For the FX cable channel, the short program is an opportunity to hype one of its hottest shows and generate ad revenue. Alltel benefits from the promotional campaign planned for the program. Producer Sony gets to extend its use of the Web and other technologies to increase the value of its shows.

“It’s an opt-in, self-selecting, clutter-free, exclusive environment,” Mr. Lefkowitz said. “That’s what people are really excited about. And it allows Alltel Wireless to reach their core young male target audience in a nontraditional manner.”

Terms of the Alltel deal were not disclosed, but FX had been seeking an advertising commitment worth about $1 million for a spot on each of this season’s “Rescue Me” episodes on cable, a person familiar with the negotiation said. Mr. Lefkowitz said he was seeking several hundred thousand dollars for clickable ads that would precede the “Rescue Me” program on the Web and VOD.



Making a Splash

The third season of “Rescue Me” premieres May 30. To make a splash that day, the short will be shown in New York’s Times Square on the Reuters electronic billboard. Audio will be available over speakers and through a phone call-in line. TelevisionWeek last month was first to report Sony and FX were planning the program.

AOL got exclusive Web rights to play “Rescue Me 2.5” from May 8 to May 29 and in exchange has guaranteed 7.5 million exposures for the special page where the video will be located, a person familiar with the deal said. At the same time, the show will be available via VOD on Adelphia, Cablevision, Cox and DirecTV.

On May 30 TVGuide.com, Heavy.com and IMDB.com will begin to stream the program. FX is close to a deal with a mobile distribution partner, which likely will be Cingular, sources familiar with the negotiation said.

Alltel will benefit from an aggressive promotion campaign to get people to watch the short.
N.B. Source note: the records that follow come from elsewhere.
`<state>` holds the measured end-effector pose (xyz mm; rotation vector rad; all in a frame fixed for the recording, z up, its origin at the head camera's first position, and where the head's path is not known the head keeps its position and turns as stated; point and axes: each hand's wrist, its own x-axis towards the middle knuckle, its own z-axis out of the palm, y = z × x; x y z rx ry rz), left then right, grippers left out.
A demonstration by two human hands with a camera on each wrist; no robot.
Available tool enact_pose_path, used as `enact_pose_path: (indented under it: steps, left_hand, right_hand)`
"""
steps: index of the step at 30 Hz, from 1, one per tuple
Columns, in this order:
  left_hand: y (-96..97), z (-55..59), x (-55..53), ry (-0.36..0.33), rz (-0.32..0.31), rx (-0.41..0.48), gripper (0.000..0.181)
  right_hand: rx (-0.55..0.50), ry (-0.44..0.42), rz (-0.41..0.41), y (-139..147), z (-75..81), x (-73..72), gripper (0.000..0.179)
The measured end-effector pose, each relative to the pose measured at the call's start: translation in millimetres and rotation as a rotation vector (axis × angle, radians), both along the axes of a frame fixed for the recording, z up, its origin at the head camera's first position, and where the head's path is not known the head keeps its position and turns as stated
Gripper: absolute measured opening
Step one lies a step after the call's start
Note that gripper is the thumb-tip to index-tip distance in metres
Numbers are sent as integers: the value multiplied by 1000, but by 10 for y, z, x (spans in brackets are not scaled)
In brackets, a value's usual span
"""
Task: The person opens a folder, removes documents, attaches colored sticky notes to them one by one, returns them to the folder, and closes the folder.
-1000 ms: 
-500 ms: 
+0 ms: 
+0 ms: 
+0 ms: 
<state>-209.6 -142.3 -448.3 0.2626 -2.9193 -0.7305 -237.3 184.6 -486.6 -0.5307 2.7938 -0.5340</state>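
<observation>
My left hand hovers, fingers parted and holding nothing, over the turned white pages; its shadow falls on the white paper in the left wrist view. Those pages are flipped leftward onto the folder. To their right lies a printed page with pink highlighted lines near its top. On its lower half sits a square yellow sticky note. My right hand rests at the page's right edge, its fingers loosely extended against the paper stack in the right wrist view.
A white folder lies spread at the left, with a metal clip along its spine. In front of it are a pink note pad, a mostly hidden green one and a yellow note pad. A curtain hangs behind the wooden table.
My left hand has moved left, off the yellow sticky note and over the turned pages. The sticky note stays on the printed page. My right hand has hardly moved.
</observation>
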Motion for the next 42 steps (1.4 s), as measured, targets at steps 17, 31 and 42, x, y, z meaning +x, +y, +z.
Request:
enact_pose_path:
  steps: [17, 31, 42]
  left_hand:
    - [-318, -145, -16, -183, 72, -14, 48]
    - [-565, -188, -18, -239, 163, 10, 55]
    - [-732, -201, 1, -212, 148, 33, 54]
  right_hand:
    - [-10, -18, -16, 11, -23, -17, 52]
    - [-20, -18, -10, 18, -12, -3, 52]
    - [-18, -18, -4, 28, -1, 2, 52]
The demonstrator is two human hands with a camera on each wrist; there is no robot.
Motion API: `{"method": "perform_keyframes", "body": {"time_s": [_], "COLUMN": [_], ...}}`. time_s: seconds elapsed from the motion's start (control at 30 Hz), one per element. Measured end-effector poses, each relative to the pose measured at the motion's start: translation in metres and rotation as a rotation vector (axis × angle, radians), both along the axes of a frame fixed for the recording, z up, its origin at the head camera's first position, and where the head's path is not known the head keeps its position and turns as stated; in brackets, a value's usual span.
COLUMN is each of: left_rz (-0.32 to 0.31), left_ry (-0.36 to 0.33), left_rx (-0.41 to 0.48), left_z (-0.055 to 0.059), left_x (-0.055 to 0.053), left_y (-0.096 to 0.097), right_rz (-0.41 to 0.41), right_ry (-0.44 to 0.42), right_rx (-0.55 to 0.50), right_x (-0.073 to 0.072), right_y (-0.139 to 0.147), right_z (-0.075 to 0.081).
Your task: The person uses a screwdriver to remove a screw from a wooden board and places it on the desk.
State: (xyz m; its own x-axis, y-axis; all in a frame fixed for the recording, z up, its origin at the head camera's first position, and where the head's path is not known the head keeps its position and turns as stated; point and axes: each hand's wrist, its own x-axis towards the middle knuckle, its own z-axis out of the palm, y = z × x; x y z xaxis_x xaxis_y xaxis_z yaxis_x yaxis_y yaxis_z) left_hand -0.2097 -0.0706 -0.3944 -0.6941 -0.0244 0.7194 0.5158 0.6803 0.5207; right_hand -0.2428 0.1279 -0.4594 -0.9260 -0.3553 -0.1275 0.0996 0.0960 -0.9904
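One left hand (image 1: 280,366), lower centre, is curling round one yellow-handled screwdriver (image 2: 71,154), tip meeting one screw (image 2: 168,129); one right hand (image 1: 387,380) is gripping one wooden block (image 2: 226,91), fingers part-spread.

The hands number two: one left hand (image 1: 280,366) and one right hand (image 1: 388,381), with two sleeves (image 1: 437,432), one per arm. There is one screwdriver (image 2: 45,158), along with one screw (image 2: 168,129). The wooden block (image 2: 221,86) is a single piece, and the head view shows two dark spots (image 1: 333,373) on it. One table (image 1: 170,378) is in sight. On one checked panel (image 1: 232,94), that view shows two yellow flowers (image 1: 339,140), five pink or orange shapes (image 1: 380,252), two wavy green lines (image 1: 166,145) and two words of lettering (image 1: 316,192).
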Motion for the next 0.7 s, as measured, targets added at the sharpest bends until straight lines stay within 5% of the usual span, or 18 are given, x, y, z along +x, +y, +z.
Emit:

About 20 prime-time ads will air on FX in prime time, and cable operators are promising 2,800 promo spots tagged with the name of the advertiser.

“The advertisers are really hungry for vehicles that can carry them into these new spaces, because they sense-as do I as an advertiser who’s a brand manager-that a certain portion of our audience is migrating away from the places we can traditionally reach them into new places where it’s harder to reach them,” said John Landgraf, president of FX Networks.

The timing of “Rescue Me 2.5” is good too, going into the upfront.

“There are a lot of people talking about what they can do,” Mr. Lefkowitz said. “We can talk about what we have done.”

Mr. Landgraf said Zack Van Amburg, Sony co-president of programming and production, is an enthusiastic partner in the project.

“I called Zack up and said, ‘Here’s what we want to do. Will you be our partners? Will you pay for 20 percent of it?’ I got a call back 24 hours later saying yes and yes.”

The two companies set up a separate budget for the project of about $500,000 to pay for the production and the cast, Mr. Landgraf said.

An ad buyer who saw Mr. Lefkowitz’s pitch for “Rescue Me 2.5” compared it favorably with others he’s seen.

“People are throwing these things out there and trying to put them together,” said John Maltby, co-executive director and president of MindShare. “This one looked at least to be a little bit more thought through.”

FX chose to distribute “Rescue Me 2.5” through channels not owned by parent company News Corp. to reach the biggest possible audience, Mr. Landgraf said.

“We may eventually stream it on FX.com, but because we felt like when you’re talking about the massive platforms that were interested in it and they wanted to roll it out exclusively, we thought it served the program better to let [the other platforms] do it.”

Mr. Landgraf said the parent company is working on a plan for distributing digital entertainment offerings.

“News Corp. is trying to aggregate a lot of its assets into a much more global strategy because there’s some thinking that individual broadband channels for each one of these cable networks are not going to be self-sustaining and profitable,” Mr. Landgraf said. “Yes, eventually there will be a whole range of content that FX will provide in a broadband context, but it probably will be nested within a larger News Corp. universe.”